Cost Audit Programmes - Inventory, Opening and closing stocks, Stores issue procedure, Work-in-progress, Labour, Capacity utilisation, Overheads.
Theory and lecture notes of Lock management all along with the key concepts of Lock management and Transaction management. Tutorsglobe offers homework help, assignment help and tutor’s assistance on Lock management.
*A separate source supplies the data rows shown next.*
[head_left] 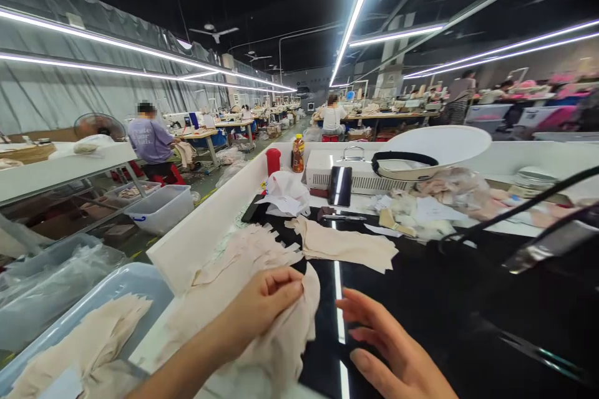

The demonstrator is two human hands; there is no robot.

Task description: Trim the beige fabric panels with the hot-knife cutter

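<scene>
My left hand (266, 302) pinches the edge of a beige fabric piece (309, 299), which hangs down over the front of the work surface. Under and beyond it lies a heap of similar beige fabric pieces (243, 249). To the right, my right hand (388, 343) is held over the glossy black table top (421, 299), its fingers apart with nothing in them. A flat stack of beige cut pieces (346, 243) rests on the black surface ahead of both hands.
Scissors (538, 349) lie at the right, below a dark cable and lamp. A phone (340, 186) leans against a white vented box (365, 168). A blue tub (145, 287) holds beige fabric at lower left. Several people sit at sewing tables beyond.
</scene>
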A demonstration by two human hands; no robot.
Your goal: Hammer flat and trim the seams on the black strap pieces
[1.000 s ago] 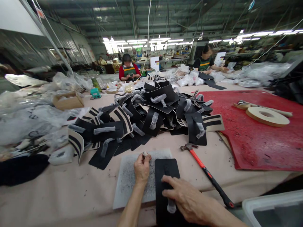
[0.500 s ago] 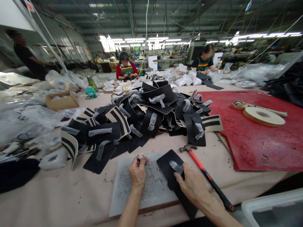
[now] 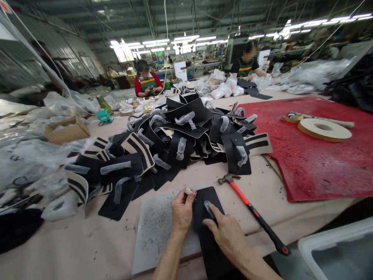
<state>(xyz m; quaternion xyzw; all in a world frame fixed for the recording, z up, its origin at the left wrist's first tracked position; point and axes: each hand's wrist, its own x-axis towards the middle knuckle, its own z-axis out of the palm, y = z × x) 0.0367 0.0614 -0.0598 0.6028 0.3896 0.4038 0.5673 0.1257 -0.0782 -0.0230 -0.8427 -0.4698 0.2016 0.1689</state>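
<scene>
My left hand [image 3: 182, 213] is closed, with a small whitish piece [image 3: 188, 191] pinched at the fingertips; its kind is too small to tell. Beside it, my right hand [image 3: 229, 232] grips a flat black leather-like panel [image 3: 202, 199], index finger on the clear-wrapped strip [image 3: 208, 207] fixed to its face and thumb against the panel. The panel lies partly over the right side of a grey, speckled board [image 3: 157, 221] and hangs toward the table's front edge. To the right rests a claw hammer [image 3: 247, 204] with a red and black handle, touched by neither hand.
A heap of similar black panels [image 3: 177, 136] with wrapped strips stands beyond the board. A red mat [image 3: 320, 167] carries a tape roll [image 3: 309, 130] at right. A clear plastic bin [image 3: 335, 241] sits at the lower right. Two co-workers sit across the table.
My left hand has moved right, up to the panel's edge. The panel has shifted left and turned more upright in view, and my right index finger now lies along the strip.
</scene>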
tutorsglobe.com producers equilibrium assignment help-homework help by online economies of large scale production tutors
tutorsglobe.com mode of infection assignment help-homework help by online emerging viral infections in humans tutors
Very low Frequency Radiation tutorial all along with the key concepts of VLF Radiation, VLF transmissions, Detecting VLF fields, Magnetic field effects, Electric field effects, Elliptical polarization, Coupling
the digital x-ray machine contains an x-ray tube and driver to source x-ray. the x-ray passes by the body of the patient and the digital camera (situated on another side of the patient) takes the resulting image.
tutorsglobe.com hypothalamus assignment help-homework help by online the brain tutors
tutorsglobe.com prokaryotes assignment help-homework help by online prokaryotic and eukaryotic cell tutors
metals-general characteristics tutorial all along with the key concepts of physical properties of metals, chemical properties of metals, occurrence of metals in nature, electrochemical or activity series, extraction of metals
theory and lecture notes of theory of ttl logic family all along with the key concepts of totem pole in ttl, ttl transistor switching trouble, solution of ttl switching trouble and assignment help. tutorsglobe offers homework help, assignment help and tutor’s assistance on theory of ttl logic family.
1937245
Questions Asked
3689
Tutors
1450775
Questions Answered
Start Excelling in your courses, Ask an Expert and get answers for your homework and assignments!!